Switching from Typing to Dictation for AI Workflows
Dylan Davisgo watch the original →
the gist
Dictating to AI models instead of typing increases output quality by encouraging users to provide more context and reduces the friction of self-editing.
The Case for Dictation
Moving from typing to dictation is a primary workflow optimization for AI power users. While typing speeds are typically limited to 40 words per minute and often involve real-time self-editing, dictation allows for speeds of 150 words per minute. The primary benefit is not just speed, but the quality of the AI response. Because users tend to ramble and provide more conversational context when speaking, the AI receives richer input, leading to more accurate and useful outputs.
Implementation and Best Practices
To maximize the effectiveness of dictation, users should distinguish between native dictation (speech-to-text) and advanced voice modes. Advanced voice modes are designed for conversational back-and-forth and often interrupt the user, whereas dictation simply converts speech to text for the model to process.
- Start with a goal: Explicitly state the objective at the beginning of the dictation, then provide the necessary context and background information.
- Ignore filler words: Do not waste time proofreading or removing filler words like "um" or "like." Modern LLMs are capable of interpreting intent despite these disfluencies.
- Use incremental chunks: For complex feedback or long tasks, dictate in 20 to 30-second segments rather than one long take to prevent degradation in dictation quality.
- Choose the right tool: Start with the native dictation features in ChatGPT or Claude.
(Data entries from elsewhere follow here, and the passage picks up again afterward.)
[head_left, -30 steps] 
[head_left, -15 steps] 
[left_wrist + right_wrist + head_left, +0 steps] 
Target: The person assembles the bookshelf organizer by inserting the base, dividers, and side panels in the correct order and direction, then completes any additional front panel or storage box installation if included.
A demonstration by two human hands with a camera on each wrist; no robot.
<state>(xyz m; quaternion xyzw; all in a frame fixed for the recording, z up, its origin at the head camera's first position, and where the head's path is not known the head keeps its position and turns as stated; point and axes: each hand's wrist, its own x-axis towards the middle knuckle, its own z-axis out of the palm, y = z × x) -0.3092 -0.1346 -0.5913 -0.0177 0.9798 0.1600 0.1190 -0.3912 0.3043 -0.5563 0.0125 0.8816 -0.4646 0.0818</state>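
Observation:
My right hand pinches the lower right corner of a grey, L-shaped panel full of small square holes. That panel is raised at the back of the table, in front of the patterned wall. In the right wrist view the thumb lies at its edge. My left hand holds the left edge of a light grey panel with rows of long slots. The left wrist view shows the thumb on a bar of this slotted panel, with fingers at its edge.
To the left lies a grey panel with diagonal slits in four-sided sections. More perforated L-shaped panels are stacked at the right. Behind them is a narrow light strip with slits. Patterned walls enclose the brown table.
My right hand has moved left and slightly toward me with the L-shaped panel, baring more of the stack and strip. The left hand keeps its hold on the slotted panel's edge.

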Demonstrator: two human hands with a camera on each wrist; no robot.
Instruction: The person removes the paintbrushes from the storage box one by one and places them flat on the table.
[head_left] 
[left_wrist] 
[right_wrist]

For users who want to dictate into any application, third-party tools like WhisperFlow or SuperWhisper are recommended because they use AI to clean up punctuation and typos in real-time.
Edge Cases for Typing
Typing remains necessary in specific scenarios where precision is required. This includes entering addresses or specific character strings where dictation might misinterpret numbers or formatting. Additionally, while desktop agents like Claude's Computer Use or OpenAI's Operator can often handle their own screenshots and error logs, users relying on browser-based interfaces may still need to type or paste error codes manually when troubleshooting.